4. Given the previous answer, you always care! In this case 431 = 3*143 + 2, so you would want to be the first player.

We can generalise this to the case where you can take anywhere between 1 and k items at a time. Your opponent can always make the total up to k+1, so the second player wins if the number of items is one more than a multiple of (k+1), and the first player wins in all other cases by taking away enough items on the first turn to leave one more than a multiple of (k+1).

Answer 2

The winning strategy is obvious. Consider the following:

1 is a losing number. If your turn starts with only one item left, you've no choice but to take it, and so you will lose.

If n is a losing number, n+1 and n+2 are both winning numbers, since you can remove enough items to leave your opponent with exactly n items, which (assuming optimal play from you), will guarantee his loss.

If n is a losing number, then n+3 is a losing number, because regardless of whether you play 1 or 2, your opponent can play a move that will leave you with n, guaranteeing your loss.

From this we conclude that any number of the form 3k+1 for some integer k is a losing number, and all other numbers are winning numbers. The optimal strategy is to always play so as to leave your opponent with 3k+1 items for some integer k, which is always possible, unless you start on a losing number, in which case your opponent can force a win. You can also force a win if at any time your opponent makes a mistake.

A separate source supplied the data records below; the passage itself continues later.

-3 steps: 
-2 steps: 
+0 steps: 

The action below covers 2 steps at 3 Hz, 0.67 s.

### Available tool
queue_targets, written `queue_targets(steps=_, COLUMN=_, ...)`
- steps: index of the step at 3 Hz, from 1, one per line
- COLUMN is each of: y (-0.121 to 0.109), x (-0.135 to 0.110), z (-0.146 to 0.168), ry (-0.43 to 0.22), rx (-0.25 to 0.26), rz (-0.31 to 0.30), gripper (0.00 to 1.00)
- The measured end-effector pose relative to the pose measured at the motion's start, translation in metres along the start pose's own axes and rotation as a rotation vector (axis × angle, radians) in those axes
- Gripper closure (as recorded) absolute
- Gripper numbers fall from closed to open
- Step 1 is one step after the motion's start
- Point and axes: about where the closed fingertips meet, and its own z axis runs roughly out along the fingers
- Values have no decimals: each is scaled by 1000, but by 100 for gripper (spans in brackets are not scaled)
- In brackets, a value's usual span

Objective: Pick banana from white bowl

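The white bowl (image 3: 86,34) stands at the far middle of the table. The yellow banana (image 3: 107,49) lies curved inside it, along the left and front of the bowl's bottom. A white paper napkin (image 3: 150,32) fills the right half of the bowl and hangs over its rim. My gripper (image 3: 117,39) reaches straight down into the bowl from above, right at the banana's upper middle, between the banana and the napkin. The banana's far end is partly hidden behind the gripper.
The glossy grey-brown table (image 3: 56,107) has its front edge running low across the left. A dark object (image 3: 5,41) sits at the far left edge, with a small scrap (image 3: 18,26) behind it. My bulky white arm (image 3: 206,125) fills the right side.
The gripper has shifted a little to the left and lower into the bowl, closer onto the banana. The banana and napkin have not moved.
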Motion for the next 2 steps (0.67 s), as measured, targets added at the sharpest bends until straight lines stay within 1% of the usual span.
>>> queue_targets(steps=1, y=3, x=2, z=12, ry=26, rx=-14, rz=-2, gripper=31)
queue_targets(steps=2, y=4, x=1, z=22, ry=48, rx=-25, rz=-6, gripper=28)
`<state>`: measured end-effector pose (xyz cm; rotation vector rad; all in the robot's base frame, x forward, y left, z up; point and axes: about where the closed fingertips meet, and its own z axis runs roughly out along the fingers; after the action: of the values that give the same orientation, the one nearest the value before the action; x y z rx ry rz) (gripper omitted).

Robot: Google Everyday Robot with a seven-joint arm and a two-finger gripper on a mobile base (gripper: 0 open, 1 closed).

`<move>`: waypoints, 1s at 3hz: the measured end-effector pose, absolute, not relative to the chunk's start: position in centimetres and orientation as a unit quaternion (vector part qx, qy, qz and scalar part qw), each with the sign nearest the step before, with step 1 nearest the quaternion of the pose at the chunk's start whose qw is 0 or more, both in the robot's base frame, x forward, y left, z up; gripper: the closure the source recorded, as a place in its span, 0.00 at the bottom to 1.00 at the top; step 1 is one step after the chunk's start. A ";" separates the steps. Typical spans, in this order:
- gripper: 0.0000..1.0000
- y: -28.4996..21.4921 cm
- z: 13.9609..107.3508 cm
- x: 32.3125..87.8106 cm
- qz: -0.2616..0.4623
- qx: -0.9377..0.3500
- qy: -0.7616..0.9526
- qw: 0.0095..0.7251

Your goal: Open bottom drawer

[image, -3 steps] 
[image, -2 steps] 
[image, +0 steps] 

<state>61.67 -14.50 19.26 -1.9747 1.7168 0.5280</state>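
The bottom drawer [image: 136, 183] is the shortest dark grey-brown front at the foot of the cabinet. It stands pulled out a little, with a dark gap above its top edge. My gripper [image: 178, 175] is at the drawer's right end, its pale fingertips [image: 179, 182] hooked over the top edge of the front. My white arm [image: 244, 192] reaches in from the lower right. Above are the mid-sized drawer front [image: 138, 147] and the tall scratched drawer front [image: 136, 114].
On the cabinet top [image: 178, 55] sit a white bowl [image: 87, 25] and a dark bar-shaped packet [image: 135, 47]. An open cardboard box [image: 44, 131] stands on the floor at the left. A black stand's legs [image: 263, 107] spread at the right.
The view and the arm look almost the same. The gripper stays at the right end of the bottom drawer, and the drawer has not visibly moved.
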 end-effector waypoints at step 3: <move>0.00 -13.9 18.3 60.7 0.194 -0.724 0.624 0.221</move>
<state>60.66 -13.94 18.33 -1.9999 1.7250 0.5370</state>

If the game starts with a winning number of items, then you should attempt to play first. If the game starts with a losing number of items, you should attempt to play second. In particular, you should always attempt to play second in the 10-item game (since 10=3*3+1), and attempt to play first in the 431-item game (since 431 = 3*143 + 2, you can leave your opponent with a losing number by playing 1 on your first move).